The problem →
Which lines in the records below mention the word "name"? Copy each one out.

Material provided →
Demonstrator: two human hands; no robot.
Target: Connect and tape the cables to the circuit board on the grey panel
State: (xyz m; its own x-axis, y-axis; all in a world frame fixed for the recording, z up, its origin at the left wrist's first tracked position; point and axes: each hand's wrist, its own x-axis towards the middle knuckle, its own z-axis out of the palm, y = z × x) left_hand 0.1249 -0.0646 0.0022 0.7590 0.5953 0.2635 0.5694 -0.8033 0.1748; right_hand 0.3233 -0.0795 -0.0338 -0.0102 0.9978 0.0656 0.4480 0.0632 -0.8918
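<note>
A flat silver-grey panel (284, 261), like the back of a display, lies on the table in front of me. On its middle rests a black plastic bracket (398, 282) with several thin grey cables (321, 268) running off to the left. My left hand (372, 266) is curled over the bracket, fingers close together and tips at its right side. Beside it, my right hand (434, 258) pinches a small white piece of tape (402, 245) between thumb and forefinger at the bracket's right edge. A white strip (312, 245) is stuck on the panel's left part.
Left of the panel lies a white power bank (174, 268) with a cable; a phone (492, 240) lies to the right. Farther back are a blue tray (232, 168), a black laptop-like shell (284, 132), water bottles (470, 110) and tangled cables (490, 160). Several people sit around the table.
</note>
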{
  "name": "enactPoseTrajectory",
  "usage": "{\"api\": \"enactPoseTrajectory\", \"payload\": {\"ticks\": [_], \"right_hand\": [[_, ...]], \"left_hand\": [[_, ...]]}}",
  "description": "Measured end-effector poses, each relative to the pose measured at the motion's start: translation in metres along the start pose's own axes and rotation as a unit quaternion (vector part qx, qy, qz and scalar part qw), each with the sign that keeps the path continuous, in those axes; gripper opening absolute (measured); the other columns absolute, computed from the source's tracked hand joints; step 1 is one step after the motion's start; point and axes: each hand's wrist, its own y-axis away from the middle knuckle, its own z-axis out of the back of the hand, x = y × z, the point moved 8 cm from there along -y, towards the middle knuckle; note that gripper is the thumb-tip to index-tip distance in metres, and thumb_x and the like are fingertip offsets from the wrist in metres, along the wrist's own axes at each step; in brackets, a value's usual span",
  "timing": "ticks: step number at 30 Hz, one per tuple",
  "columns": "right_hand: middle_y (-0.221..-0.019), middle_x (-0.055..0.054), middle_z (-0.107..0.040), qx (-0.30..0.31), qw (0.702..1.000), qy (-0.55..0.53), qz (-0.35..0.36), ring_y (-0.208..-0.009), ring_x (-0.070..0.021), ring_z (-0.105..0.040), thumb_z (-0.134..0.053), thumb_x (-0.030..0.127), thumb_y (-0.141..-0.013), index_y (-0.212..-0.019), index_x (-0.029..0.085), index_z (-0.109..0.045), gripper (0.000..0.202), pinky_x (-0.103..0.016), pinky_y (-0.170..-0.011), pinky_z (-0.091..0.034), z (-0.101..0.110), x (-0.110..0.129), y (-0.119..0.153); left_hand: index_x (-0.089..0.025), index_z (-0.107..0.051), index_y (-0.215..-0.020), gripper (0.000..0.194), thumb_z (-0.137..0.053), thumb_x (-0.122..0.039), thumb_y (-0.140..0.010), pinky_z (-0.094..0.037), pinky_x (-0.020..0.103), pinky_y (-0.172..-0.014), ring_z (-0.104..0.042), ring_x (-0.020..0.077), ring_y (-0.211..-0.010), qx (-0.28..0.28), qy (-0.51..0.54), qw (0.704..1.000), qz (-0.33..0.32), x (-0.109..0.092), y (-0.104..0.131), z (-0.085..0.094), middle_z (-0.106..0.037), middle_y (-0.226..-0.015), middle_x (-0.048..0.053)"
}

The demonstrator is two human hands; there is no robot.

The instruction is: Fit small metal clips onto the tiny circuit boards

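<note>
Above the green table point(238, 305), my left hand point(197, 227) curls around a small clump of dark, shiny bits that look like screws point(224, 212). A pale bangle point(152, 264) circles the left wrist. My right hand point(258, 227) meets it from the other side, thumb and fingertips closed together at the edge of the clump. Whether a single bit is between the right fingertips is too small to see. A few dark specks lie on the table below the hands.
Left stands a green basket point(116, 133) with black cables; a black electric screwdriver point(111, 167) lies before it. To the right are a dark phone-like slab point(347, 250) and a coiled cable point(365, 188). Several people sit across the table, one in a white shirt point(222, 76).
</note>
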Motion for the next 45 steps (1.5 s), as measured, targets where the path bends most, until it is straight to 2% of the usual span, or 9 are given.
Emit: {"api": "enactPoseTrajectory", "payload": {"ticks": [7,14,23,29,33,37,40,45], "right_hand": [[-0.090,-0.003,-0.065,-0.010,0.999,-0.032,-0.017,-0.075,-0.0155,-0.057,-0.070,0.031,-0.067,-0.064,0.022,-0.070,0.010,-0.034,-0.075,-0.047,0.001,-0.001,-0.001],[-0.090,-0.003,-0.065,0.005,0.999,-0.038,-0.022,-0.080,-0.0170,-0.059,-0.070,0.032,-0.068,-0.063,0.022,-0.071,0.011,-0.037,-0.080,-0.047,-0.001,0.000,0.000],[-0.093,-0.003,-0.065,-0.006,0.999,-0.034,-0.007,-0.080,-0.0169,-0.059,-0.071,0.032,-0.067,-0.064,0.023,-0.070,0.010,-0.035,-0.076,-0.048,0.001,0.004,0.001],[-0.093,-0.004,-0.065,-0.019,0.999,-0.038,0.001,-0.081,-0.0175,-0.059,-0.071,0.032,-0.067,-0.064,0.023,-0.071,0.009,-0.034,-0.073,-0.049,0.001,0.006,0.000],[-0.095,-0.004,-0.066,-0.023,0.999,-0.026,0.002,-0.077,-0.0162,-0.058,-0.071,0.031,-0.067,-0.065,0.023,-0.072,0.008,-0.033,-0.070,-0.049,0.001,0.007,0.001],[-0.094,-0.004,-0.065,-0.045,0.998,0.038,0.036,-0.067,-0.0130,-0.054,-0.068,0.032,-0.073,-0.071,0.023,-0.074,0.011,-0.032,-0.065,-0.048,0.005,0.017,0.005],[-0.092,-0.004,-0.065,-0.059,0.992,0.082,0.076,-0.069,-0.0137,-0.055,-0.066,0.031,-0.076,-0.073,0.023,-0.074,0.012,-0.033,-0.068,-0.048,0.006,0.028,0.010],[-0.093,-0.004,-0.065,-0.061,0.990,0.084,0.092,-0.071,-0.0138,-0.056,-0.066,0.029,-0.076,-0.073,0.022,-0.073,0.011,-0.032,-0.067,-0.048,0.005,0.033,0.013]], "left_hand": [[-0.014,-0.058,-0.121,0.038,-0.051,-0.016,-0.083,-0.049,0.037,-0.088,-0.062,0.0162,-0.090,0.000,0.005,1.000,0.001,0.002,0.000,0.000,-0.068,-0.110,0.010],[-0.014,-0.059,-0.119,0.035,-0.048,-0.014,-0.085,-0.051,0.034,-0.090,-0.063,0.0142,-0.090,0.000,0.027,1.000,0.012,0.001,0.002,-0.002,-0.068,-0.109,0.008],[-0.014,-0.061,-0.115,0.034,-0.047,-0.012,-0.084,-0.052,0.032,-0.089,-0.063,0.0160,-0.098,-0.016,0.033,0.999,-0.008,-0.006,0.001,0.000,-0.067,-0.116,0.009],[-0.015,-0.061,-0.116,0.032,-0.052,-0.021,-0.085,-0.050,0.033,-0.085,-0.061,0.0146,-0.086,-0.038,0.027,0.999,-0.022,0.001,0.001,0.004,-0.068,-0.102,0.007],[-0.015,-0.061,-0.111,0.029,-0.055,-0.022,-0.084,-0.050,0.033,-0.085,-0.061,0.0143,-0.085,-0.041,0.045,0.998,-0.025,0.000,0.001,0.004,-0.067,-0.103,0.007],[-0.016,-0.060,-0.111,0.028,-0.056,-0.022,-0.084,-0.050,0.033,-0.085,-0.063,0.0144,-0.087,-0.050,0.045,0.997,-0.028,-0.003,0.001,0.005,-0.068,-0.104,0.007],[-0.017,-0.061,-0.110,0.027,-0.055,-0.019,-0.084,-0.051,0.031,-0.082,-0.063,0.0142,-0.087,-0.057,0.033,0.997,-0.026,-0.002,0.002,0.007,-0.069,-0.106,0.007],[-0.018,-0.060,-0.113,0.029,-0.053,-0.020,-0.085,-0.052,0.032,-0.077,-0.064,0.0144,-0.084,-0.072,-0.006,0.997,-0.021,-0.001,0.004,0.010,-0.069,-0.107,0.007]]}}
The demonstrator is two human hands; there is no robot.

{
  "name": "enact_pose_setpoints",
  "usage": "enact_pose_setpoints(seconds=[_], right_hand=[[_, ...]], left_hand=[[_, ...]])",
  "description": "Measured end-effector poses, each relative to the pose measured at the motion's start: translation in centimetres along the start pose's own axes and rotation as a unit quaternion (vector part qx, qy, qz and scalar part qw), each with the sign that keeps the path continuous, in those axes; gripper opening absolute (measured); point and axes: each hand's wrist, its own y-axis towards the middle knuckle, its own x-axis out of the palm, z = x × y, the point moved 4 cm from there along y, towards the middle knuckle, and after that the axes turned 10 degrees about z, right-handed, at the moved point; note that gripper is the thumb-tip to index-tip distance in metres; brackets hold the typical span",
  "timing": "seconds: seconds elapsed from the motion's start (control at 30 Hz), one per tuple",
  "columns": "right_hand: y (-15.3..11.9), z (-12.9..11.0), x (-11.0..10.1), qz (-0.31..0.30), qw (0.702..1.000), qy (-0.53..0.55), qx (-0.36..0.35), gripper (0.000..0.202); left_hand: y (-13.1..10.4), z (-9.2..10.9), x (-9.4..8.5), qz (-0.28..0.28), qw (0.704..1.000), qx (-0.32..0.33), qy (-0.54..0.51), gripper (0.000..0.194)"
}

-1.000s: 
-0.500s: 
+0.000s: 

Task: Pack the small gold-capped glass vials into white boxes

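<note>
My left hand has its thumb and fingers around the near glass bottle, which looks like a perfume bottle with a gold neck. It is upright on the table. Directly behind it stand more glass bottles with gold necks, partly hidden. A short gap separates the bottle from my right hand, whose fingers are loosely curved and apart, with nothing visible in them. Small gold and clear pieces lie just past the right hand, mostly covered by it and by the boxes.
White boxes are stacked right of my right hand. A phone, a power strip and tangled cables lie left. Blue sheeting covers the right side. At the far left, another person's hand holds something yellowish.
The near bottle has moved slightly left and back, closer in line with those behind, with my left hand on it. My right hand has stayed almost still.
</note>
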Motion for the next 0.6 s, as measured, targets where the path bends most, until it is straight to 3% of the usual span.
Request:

Solved problem →
  "name": "enactPoseTrajectory",
  "name": "enact_pose_setpoints",

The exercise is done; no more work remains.